We asked our graduating creative writers about their influences and inspirations, and how those may have grown over the course of the two-year MFA degree.
When I came into this program, I was fairly new to literary fiction. I’d only been reading and studying it for a handful of years. I’d known since I was in elementary school that I wanted to be a writer and my earliest influences were the Harry Potter and Percy Jackson series. Genre fiction was what drew me to reading, and later on, writing. But once I started reading literary fiction in college, writers such as Charles Baxter and ZZ Packer, I realized that it wasn’t necessarily a certain genre of fiction I was drawn to. It was complex, intriguing characters.
My fiction is definitely character driven. I love delving into a character’s ambitions and desires, their flaws and fears. I also love fiction that is a little bizarre, that has elements that are a bit different or other, that explores people, places, and histories with a dark twist. During my time in the MFA program at UNCG, I discovered authors such as Carmen Maria Machado and Chloe Benjamin, both of whom use a combination of these elements in their fiction. Ottessa Moshfegh and Mary Gaitskill became my go-to writers when I needed inspiration to create weird characters and guidance on how to thrust them into even weirder situations without turning my readers away. Rebecca Makkai’s novels helped me understand how the history of a place or between characters could have a direct impact on modern day tribulations.

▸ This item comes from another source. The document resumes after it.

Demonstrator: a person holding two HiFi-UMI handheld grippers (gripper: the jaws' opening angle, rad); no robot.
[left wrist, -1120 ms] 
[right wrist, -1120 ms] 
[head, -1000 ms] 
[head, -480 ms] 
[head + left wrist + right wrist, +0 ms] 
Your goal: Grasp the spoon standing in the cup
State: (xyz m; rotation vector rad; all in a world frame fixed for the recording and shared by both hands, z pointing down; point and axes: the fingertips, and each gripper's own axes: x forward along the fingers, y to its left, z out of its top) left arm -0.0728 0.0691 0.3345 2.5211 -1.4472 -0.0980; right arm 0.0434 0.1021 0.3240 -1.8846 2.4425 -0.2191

These last two years certainly helped me figure out what I was drawn to in fiction and how I wanted to incorporate those elements into my own stories. Everything I brought to workshop was received with overwhelming support and encouragement, and I never once felt like there was an idea that was too weird or too daring to submit. My instructors and cohort seemed open to the idea of experimentation and genre-bending fiction, which gave me the room to figure out who I was as a writer.
Ashlee Shefer is an MFA graduate in fiction from UNC Greensboro. Her work has appeared in The Allegheny Review. She spends her days in a small apartment with a black cat named Salem, drinking too much coffee and creating strange stories to avoid the outside world.